Carnegie Mellon Finds Crowdsourcing Can Aid Productivity

May 14, 2012

ScienceDaily reports on research from Carnegie Mellon University in “Picking the Brains of Strangers Helps Make Sense of Online Information.” The study found that building on the work of others does, in fact, improve the quality of one’s own work. That concept has been around at least since ancient Greece, but crowdsourcing on the Web brings it to a new level. Aniket Kittur, assistant professor in Carnegie Mellon’s Human-Computer Interaction Institute, is quoted as saying:

“Collectively, people spend more than 70 billion hours a year trying to make sense of information they have gathered online. Yet in most cases, when someone finishes a project, that work is essentially lost, benefitting no one else and perhaps even being forgotten by that person. If we could somehow share those efforts, however, all of us might learn faster.”

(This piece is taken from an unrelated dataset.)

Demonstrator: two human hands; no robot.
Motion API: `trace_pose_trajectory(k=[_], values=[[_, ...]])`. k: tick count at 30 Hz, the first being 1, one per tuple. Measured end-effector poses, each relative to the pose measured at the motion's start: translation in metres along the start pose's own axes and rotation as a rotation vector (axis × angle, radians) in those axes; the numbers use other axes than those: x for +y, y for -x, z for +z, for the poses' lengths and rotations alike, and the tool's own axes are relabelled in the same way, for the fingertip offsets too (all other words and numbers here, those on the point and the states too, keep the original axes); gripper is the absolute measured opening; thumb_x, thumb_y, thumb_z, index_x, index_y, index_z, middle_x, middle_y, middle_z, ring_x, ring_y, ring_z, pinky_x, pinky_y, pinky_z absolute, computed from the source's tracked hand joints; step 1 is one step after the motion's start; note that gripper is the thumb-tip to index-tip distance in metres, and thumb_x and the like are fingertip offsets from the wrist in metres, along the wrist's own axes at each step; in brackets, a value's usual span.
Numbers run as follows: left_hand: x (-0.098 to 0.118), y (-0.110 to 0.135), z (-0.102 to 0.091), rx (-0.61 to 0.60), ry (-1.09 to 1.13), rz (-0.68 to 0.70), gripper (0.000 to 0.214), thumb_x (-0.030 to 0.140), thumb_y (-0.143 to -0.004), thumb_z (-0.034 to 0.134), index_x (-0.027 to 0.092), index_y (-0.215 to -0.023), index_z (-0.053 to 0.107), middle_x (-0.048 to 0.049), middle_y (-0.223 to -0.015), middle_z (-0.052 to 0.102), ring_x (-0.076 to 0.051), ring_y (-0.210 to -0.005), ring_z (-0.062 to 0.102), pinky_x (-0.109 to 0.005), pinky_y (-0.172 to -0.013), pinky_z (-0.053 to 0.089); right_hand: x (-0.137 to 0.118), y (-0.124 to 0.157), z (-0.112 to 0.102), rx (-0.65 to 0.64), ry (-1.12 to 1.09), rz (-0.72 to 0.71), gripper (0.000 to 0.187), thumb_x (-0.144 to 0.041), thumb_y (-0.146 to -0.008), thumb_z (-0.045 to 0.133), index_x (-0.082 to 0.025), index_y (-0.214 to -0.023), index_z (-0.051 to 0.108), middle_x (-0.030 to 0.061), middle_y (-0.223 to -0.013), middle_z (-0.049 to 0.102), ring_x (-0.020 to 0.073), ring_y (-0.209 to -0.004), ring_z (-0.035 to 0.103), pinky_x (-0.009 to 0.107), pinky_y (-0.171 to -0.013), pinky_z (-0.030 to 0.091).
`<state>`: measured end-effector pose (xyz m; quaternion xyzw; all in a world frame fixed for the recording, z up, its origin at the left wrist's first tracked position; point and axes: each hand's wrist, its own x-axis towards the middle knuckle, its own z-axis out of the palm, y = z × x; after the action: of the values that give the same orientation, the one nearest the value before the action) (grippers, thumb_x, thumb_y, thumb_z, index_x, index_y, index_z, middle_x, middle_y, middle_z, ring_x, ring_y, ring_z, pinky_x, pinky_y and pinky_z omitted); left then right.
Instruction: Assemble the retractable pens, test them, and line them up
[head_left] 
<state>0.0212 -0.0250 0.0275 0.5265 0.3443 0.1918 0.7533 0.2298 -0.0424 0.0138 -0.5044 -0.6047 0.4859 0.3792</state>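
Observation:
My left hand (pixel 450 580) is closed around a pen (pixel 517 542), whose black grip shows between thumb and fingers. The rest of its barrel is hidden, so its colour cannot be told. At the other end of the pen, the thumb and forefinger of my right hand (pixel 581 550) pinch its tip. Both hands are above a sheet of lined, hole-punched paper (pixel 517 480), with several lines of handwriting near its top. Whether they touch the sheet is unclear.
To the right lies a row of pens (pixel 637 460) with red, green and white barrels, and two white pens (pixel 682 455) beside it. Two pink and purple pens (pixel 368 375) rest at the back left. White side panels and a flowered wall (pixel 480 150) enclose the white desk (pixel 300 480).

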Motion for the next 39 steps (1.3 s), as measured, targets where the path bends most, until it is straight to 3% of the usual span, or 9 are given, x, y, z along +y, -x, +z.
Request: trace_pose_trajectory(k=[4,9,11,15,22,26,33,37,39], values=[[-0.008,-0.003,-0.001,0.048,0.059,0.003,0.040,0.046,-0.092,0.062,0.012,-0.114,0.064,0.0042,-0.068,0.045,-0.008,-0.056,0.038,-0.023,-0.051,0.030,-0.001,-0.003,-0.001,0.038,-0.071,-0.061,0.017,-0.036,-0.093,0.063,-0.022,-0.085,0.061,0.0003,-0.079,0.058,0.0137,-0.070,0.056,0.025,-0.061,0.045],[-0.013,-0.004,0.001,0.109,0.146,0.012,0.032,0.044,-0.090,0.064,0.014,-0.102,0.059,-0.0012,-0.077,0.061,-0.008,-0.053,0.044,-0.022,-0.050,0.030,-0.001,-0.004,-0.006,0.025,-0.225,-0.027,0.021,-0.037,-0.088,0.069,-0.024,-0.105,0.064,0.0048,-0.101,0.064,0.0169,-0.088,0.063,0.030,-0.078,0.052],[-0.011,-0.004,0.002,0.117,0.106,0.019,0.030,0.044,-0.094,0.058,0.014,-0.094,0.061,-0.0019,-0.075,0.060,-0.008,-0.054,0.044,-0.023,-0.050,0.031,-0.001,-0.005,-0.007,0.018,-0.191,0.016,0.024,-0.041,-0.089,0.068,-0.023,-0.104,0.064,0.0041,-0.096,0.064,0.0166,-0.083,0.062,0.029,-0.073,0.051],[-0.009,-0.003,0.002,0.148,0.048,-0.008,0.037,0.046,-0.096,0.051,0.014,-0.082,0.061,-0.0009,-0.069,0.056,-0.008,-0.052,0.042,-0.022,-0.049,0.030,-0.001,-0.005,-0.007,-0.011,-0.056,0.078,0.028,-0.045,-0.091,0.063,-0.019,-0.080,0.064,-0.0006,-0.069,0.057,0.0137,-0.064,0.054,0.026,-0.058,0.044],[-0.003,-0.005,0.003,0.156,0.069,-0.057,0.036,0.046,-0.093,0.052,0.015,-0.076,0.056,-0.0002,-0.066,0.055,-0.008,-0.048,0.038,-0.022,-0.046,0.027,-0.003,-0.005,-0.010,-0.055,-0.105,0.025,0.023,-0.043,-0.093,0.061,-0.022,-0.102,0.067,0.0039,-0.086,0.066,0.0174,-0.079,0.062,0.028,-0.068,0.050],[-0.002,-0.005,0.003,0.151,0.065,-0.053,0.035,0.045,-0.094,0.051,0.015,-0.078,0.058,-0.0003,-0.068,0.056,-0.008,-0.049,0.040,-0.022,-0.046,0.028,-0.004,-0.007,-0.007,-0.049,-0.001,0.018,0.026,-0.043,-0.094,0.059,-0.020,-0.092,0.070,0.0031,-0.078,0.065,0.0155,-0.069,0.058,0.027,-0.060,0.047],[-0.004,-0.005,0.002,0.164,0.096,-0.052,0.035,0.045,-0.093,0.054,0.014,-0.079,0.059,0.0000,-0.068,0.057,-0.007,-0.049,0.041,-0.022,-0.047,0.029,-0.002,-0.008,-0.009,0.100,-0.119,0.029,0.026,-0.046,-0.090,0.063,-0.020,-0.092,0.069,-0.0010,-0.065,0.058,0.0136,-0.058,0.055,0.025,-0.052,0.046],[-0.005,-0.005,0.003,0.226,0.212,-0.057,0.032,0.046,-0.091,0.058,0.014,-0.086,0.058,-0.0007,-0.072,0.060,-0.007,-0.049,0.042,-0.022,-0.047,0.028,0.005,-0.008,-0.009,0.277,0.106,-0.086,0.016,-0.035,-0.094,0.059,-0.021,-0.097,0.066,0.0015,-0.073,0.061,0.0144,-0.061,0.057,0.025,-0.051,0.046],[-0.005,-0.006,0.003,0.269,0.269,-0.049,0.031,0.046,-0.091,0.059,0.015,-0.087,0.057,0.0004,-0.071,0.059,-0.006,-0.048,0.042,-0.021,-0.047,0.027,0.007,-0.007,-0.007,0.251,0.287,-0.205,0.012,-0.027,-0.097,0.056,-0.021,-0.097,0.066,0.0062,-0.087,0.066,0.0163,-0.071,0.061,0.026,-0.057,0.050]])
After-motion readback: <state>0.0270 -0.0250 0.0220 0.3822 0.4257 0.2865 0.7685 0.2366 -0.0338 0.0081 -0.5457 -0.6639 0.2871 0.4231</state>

Wasted effort is certainly something to be avoided, especially in today’s culture. The study had subjects (Microsoft employees, in fact) make knowledge maps of certain online information. Sometimes they had to create the map from scratch, sometimes work with one that someone else had made, and sometimes with one that four people had worked on previously. It should be no surprise that those who got a head start through the work of others produced higher quality work.

See the write up for more specifics from the study, including observations on eye movements and forming mental models. Very informative.

Crowdsourcing is a wonderful tool—when it makes sense. We remain on the fence about asking crowds for information about brain surgery. Seems imprudent.

The study was sponsored by the National Science Foundation, Microsoft, and the Center for the Future of Work at Carnegie Mellon University.